▶ **The problem**:
Out of the lines below, please list those that hold the string "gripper".

▶ **Given data**:
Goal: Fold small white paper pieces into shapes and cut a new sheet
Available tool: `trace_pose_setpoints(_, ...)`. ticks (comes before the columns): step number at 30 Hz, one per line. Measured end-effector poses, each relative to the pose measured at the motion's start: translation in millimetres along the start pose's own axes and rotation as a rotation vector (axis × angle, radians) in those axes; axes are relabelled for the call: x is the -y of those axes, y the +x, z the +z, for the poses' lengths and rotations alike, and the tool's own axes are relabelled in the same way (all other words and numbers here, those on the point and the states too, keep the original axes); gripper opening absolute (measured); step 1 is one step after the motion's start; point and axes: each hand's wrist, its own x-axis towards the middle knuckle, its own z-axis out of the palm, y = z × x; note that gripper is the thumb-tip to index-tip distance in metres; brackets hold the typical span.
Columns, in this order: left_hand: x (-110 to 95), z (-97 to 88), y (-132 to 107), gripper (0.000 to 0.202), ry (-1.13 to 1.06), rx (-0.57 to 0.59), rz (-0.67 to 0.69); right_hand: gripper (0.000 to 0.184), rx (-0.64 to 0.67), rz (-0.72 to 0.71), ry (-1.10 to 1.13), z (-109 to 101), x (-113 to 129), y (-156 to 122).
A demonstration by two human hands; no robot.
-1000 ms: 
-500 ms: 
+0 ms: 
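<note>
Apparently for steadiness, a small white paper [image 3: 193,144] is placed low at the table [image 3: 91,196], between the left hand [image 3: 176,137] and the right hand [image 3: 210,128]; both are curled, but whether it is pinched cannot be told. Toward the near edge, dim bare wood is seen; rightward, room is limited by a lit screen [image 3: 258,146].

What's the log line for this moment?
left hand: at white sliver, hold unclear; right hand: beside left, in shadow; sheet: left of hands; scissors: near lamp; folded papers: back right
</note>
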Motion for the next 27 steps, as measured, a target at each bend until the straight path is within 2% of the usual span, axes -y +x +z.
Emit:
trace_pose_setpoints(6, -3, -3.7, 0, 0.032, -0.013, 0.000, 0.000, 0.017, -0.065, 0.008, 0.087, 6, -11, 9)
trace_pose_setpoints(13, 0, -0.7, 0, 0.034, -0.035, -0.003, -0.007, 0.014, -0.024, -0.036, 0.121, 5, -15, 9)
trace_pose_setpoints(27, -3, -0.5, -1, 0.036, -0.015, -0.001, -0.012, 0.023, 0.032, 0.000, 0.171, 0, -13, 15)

▶ **Expected answer**:
Available tool: `trace_pose_setpoints(_, ...)`. ticks (comes before the columns): step number at 30 Hz, one per line. Measured end-effector poses, each relative to the pose measured at the motion's start: translation in millimetres along the start pose's own axes and rotation as a rotation vector (axis × angle, radians) in those axes; axes are relabelled for the call: x is the -y of those axes, y the +x, z the +z, for the poses' lengths and rotations alike, and the tool's own axes are relabelled in the same way (all other words and numbers here, those on the point and the states too, keep the original axes); gripper opening absolute (measured); step 1 is one step after the motion's start; point and axes: each hand's wrist, its own x-axis towards the middle knuckle, its own z-axis out of the palm, y = z × x; note that gripper is the thumb-tip to index-tip distance in metres; brackets hold the typical span.
Columns, in this order: left_hand: x (-110 to 95), z (-97 to 88), y (-132 to 107), gripper (0.000 to 0.202), ry (-1.13 to 1.06), rx (-0.57 to 0.59), rz (-0.67 to 0.69); right_hand: gripper (0.000 to 0.184), rx (-0.64 to 0.67), rz (-0.72 to 0.71), ry (-1.10 to 1.13), z (-109 to 101), x (-113 to 129), y (-156 to 122).

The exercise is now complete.